- Task directions
Leave the pictures out and repeat the rest of the data below exactly.

- Given information
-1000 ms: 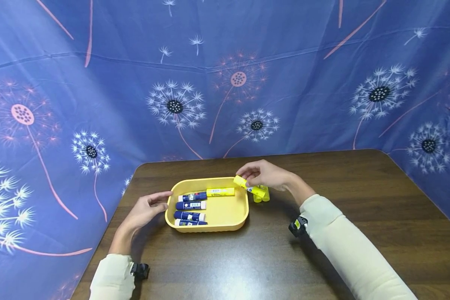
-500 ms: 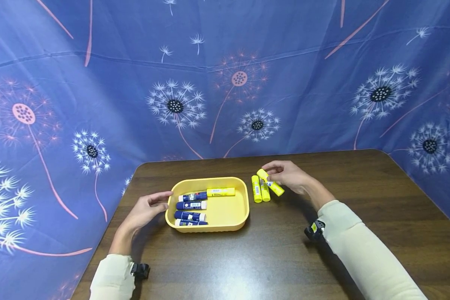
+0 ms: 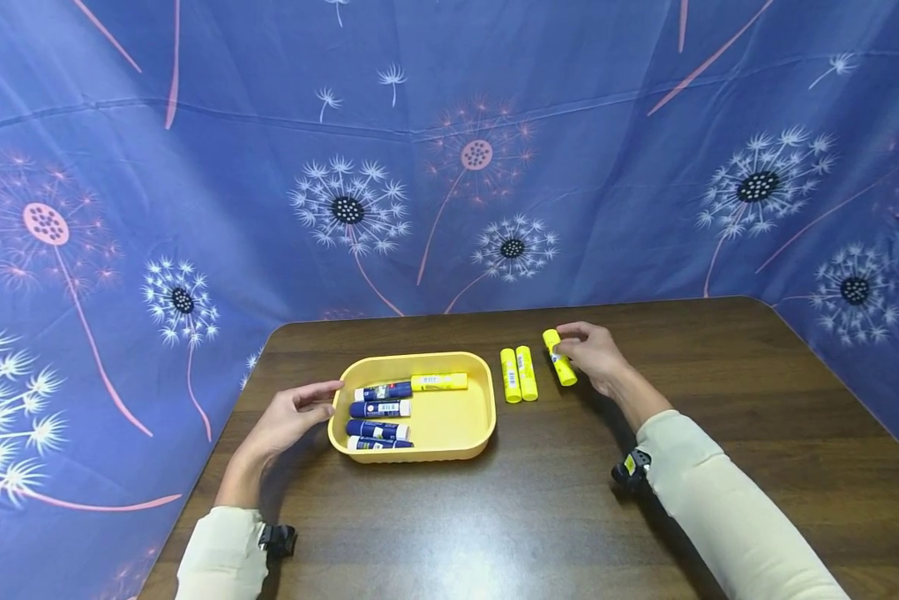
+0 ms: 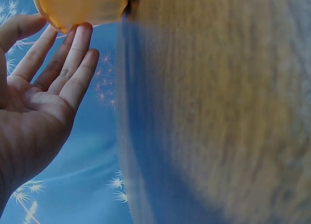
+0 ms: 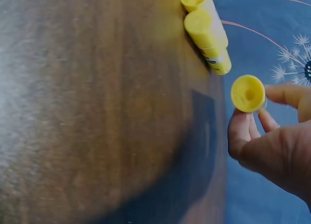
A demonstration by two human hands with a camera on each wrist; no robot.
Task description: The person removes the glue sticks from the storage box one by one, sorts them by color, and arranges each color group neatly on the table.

- Answer area
-1000 ms: 
-500 ms: 
+0 ms: 
+0 ms: 
+0 ms: 
A demonstration by two human hands with a camera on each wrist; no robot.
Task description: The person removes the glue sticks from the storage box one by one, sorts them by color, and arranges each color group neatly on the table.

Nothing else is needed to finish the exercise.